By: Sijie Jessie Li
How would you feel when you get this text message after knowing you just lost your family because of an air crash? The Malaysia Airlines has been globally criticized because of its poor crisis communication after the crash happened. The text message on the left was sent from Malaysia Airlines to the families of the missing victims of flight MH370, when it disappeared on its journey to Beijing from Kuala Lumpur on Saturday, March 8th 2014, with 227 passengers and 12 crew members on-board. According to The Drum, the airlines claimed that most of the families had already been informed in person and by telephone, and that “SMSs were used only as an additional means of communicating.” Seriously? A national airline chooses to use text message to communicate with families when faced with such a serious issue? Notifying families of something on this tragic is not only careless but is sickening to the people they should have taken the most care of to support. One of the ways to deal with upset customers in crisis communication is Speaking Like a Human, according to Andy Sernovitz. The only thing worse than ignoring upset customers is to respond with a canned corporate response.
There is no doubt that the Malaysia Airlines was dealing with an unprecedented situation, in an age where news travels faster, and trough more different channels than even Superhero could keep up with.
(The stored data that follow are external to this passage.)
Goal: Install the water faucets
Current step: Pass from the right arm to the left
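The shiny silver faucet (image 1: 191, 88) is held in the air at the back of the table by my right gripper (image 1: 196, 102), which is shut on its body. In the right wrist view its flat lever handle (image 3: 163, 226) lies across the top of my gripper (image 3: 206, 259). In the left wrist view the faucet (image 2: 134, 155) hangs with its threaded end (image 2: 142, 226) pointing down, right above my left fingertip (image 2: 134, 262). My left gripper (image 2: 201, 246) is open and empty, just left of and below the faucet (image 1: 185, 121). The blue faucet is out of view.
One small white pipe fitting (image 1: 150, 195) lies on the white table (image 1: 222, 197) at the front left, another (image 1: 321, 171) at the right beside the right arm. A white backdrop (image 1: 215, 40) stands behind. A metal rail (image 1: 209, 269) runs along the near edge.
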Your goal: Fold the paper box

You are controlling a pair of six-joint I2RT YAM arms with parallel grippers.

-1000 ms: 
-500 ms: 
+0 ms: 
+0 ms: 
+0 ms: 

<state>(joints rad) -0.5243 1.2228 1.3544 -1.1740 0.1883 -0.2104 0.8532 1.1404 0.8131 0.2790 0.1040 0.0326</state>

However, they made several crucial mistakes that could have been avoided with the right strategy. Here are two of them:
1. Respond Quickly. While facing negative word of mouth, time is not on your side. The longer you wait to respond, the angrier the customer will get, and the more possible others will pick up on the issue and spread the negative buzz. “For evil news rides fast, while good news baits later,” quote from John Milton. The Malaysia Airlines didn’t act swiftly enough, nor did they stay on top of the issue by providing updates, or even just communicating. A mysterious situation like this is a ready-made media firestorm, making it all the more important to communicate continuously and consistently.
- Have a plan in place. You can’t predict what kind of crisis will strike, of course. But if your reputation is damaged, you need to have a plan to handle the fallout and repair the damage. The Malaysia Airlines was not adequately prepared. For a “crisis” like this, they should have a basic plan of operations and way of communication. This should be a system that can be put in place with modifications if needed no matter what form the crisis takes.
It’s been over one year since the tragedy happened. The Malaysia Airlines still and will continue to deal with the reverberation of this tragedy for years that lie ahead. How would you suggest they change the course of their communications now and begin to repair the damage that has already been done to their overall reputation?